Wow, your post described the exact same issue I had. I'm running 22.03.2 on old Zyxel NBG6716 (working as dumb AP, VLAN 10 for LAN ports, 20 for WLAN, 30 for IOT) and has been struggling for manymany hours when trying to get Wifi connected devices to acquire IP from the main router (ER-X). I had the exact same extra line added by LuCi in both interfaces:

# /etc/config/network

config interface '20_WLAN'       
        option type 'bridge'
        option proto 'none'
        option device 'br-WLAN'

config interface '30_IOT'  
        option type 'bridge'
        option proto 'none'
        option device 'br-IOT'

I removed line option type 'bridge' from both interfaces and now I'm getting IP from the router. Interestingly if I now create new interface it doesn't add line option type 'bridge'. Feels like a bug and I'll update here if I can figure out a way to recreate the described fault.

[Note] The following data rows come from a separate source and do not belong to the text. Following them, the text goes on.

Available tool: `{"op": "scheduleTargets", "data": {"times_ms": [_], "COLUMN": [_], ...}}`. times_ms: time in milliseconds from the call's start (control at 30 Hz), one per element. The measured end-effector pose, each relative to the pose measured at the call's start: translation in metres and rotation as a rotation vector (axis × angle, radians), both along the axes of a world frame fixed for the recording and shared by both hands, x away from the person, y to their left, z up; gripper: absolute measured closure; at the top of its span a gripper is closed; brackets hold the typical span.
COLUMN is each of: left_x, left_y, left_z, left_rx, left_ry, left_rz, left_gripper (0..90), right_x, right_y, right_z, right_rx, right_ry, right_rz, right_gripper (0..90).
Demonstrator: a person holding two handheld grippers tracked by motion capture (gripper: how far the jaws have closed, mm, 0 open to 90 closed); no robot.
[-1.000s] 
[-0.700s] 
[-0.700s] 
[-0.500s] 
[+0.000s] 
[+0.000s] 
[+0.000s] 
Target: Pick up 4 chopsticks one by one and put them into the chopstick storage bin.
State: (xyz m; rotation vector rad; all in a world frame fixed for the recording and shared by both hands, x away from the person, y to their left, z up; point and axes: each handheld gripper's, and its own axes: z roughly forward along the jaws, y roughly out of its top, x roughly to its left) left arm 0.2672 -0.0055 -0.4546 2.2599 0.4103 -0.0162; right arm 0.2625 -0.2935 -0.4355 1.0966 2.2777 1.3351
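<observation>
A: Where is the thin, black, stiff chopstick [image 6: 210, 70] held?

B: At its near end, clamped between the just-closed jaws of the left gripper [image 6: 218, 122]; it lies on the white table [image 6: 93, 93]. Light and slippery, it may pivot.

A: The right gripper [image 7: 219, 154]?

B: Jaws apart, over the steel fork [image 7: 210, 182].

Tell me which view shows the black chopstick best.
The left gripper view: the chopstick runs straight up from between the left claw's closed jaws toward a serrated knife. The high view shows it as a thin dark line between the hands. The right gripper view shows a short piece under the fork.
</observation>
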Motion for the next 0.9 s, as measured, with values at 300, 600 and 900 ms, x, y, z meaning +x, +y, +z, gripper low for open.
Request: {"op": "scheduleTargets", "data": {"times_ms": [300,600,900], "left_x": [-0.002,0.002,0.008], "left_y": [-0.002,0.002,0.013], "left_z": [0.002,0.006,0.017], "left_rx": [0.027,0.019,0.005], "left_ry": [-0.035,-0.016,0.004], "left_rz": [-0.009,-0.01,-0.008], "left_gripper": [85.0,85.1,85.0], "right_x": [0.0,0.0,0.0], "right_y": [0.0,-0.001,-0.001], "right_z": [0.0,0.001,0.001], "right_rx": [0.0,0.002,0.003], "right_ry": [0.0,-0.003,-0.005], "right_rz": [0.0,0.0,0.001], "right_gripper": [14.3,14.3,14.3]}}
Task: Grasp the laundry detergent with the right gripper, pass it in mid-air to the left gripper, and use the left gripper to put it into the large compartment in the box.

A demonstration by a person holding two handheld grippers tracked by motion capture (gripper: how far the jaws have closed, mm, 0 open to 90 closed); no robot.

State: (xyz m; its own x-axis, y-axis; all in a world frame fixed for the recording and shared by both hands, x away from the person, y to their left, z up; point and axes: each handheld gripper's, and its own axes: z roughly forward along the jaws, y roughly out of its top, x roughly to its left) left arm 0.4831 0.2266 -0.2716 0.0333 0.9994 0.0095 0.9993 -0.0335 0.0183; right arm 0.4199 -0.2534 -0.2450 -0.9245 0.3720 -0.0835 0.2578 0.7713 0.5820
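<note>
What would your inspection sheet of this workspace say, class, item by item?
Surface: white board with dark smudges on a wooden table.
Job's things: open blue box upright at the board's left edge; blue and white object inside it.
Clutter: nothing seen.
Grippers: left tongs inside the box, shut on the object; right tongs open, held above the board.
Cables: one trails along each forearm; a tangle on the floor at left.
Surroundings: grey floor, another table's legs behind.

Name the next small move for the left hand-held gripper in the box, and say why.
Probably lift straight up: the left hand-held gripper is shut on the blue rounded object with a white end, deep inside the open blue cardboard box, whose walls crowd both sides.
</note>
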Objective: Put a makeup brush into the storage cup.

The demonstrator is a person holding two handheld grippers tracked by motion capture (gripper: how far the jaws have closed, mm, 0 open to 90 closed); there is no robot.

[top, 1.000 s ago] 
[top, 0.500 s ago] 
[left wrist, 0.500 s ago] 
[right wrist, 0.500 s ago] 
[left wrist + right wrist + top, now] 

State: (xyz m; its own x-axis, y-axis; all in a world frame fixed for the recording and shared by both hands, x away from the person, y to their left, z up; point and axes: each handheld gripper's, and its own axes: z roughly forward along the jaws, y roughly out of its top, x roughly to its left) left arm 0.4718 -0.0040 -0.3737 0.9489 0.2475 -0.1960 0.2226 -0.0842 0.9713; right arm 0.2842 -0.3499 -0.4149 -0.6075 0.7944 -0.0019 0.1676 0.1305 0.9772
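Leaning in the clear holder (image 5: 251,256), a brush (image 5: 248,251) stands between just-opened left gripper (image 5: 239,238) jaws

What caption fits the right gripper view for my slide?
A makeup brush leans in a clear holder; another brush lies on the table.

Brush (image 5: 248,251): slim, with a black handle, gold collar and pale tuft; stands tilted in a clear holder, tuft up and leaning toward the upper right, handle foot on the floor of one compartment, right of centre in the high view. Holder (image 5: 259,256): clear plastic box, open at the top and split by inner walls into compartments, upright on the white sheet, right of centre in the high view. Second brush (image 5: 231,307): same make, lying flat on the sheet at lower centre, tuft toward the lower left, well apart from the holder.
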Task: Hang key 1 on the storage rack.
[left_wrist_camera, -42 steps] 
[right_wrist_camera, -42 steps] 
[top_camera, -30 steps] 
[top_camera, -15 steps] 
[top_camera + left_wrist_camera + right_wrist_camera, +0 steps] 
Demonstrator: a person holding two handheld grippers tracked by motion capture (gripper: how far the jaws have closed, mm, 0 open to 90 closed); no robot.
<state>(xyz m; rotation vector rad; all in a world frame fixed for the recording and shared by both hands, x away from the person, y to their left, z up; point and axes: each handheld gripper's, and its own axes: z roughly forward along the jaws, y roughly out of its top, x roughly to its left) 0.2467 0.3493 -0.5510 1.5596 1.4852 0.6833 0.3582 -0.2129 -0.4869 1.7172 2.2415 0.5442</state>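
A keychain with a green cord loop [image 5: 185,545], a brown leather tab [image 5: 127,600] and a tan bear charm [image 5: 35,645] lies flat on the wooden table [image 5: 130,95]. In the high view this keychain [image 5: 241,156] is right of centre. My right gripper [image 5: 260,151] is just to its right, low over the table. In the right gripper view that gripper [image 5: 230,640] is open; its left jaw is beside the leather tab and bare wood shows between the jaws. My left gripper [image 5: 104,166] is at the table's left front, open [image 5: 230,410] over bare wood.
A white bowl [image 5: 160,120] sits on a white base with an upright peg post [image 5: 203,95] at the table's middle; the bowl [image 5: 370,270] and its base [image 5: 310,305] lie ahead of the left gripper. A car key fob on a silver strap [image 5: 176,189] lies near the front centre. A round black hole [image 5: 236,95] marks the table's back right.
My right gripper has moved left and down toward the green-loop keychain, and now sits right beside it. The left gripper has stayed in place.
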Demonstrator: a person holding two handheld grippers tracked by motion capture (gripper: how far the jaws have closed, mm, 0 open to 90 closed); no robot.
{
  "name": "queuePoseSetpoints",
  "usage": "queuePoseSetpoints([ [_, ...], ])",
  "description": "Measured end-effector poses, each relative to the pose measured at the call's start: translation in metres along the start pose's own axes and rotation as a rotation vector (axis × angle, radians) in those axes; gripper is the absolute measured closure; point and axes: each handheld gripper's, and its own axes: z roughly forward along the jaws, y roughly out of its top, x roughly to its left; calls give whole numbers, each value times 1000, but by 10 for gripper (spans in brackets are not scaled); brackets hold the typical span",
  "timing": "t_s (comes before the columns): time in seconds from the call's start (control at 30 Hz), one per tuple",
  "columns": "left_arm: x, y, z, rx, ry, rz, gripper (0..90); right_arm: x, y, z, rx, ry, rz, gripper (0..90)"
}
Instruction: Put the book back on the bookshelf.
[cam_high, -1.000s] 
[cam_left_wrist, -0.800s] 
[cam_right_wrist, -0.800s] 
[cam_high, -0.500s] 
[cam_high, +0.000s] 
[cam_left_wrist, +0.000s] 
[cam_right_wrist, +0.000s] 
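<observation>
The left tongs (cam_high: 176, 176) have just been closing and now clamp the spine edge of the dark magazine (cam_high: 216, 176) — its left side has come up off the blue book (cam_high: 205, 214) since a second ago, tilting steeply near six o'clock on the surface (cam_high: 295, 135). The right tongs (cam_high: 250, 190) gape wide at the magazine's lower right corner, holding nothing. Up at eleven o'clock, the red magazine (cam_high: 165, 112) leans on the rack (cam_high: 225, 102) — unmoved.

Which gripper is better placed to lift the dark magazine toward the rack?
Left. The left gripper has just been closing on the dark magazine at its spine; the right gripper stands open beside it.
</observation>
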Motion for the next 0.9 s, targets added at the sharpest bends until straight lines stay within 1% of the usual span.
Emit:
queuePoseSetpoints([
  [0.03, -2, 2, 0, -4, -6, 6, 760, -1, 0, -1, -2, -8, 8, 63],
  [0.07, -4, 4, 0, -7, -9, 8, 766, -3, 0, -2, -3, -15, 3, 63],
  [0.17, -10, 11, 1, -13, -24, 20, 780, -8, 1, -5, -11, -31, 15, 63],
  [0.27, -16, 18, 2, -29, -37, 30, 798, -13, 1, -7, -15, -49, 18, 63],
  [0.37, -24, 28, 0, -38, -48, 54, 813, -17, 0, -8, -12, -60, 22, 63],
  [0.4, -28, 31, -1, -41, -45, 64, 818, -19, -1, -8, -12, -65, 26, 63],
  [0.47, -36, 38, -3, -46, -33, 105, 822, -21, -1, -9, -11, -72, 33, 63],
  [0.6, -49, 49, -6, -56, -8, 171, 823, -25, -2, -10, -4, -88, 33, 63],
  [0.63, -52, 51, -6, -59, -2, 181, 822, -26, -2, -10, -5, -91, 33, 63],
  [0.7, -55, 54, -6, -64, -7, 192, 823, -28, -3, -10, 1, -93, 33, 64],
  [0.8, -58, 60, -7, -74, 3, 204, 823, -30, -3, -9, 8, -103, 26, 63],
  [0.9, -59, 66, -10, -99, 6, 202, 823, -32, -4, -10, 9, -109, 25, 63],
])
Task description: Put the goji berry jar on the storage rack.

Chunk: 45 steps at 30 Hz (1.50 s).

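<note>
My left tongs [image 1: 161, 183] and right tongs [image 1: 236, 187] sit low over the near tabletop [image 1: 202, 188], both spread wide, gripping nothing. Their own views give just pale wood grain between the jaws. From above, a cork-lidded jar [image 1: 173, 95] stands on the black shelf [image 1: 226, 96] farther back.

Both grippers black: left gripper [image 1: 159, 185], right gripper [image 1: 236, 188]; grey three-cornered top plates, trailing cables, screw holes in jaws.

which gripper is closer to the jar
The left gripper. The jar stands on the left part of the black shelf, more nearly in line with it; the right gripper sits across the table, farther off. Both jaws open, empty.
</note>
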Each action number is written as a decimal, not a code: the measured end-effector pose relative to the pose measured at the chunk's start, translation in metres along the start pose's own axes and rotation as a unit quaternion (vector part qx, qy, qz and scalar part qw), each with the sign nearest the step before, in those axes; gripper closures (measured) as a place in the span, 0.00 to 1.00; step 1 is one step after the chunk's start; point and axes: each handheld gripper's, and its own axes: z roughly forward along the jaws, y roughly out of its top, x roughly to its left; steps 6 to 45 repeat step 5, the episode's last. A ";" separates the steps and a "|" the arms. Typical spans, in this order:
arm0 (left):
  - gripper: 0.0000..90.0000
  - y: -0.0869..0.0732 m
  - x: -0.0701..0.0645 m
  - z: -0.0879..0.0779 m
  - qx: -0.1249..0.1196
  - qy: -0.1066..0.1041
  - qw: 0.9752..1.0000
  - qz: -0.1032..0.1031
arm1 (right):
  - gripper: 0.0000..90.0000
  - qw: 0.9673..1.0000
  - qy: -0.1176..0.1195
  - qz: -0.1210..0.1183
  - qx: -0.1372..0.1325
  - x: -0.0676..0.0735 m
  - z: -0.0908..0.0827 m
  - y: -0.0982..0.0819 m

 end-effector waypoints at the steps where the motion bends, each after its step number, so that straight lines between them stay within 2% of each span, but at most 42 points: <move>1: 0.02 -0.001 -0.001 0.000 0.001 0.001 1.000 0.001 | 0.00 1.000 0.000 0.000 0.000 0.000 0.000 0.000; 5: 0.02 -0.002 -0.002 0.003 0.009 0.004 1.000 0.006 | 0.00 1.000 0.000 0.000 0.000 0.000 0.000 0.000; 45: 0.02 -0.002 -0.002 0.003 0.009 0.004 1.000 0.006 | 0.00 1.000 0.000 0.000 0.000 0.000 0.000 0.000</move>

It's not a bug... option type 'bridge' was deprecated and is no longer a valid entry in the network interface definition. Instead, bridges are defined as a device, and then the bridge device is referenced by the network interface.

A new interface created in 21.02 and 22.03 using LuCI will never include the option type bridge declaration anymore. The only way that this option will appear is if it is manually added via the CLI or editing the config file, or if an old config file is restored to a running configuration of 21.02 or 22.03.